VIII. Equatorial arrangement of the four chromatin loops in the middle of the now segmenting ovum: the achromatic substance forming a spindle-shaped system of granules with fibres radiating from the poles of the spindle (attraction-spheres); the chromatin forms an equatorial plate. (Compare Fig. 36 G.)
IX. Shows diagrammatically the commencing separation of the chromatin fibres of the conjugated nuclei, and the system of fibres radiating from the attraction-spheres. (Compare again Fig. 36 G.) p.c., polar circle; e.c., equatorial circle; c.c., central particle.
X. Further separation of the chromatin filaments. Each of the central particles of the attraction-spheres has divided into two.

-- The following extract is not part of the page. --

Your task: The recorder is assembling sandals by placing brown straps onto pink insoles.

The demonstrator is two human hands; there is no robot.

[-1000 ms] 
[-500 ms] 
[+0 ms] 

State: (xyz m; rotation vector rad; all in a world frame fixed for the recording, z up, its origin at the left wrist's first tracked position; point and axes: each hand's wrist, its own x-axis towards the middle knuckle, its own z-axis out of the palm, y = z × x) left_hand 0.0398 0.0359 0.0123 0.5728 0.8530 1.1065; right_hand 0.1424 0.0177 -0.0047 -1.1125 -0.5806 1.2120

XI. The chromatin fibres are becoming developed into the skeins of the two daughter-nuclei. These are still united by fibres of achromatin. The general protoplasm of the ovum is becoming divided.
XII. The two daughter-nuclei exhibit a chromatin network. Each of the attraction-spheres has divided into two, which are joined by fibres of achromatin, and connected with the periphery of the cell in the same way as in the original or parent sphere, III.
As I shall have more to say about these processes in the next volume, when we shall see the important part which they bear in Weismann’s theory of heredity, it is with a double purpose that I here introduce these yet further illustrations of them upon a somewhat larger scale. The present purpose is merely that of showing, more clearly than hitherto, the great complexity of these processes on the one hand, and, on the other, the general similarity which they display in egg-cells and in tissue-cells. But as in relation to this purpose the illustrations speak for themselves, I may now pass on at once to the history of embryonic development, which follows fertilization of the ovum.
We have seen that when the new nucleus of the fertilized ovum (which is formed by a coalescence of the male pronucleus with the female) has completed its karyokinetic processes, it is divided into two equal parts; that these are disposed at opposite poles of the ovum; and that the whole contents of the ovum are thereupon likewise divided into two equal parts, with the result that there are now two nucleated cells within the spherical wall of the ovum where before there had only been one. Moreover, we have also seen that a precisely similar series of events repeat themselves in each of these two cells, thus giving rise to four cells (see Fig. 29). It must now be added that such duplication is continued time after time, as shown in the accompanying illustrations (Figs. 39, 40).
Fig. 39.—Segmentation of ovum. (After Häckel.) Successive stages are marked by the letters A, B, C. D represents several stages in advance of C.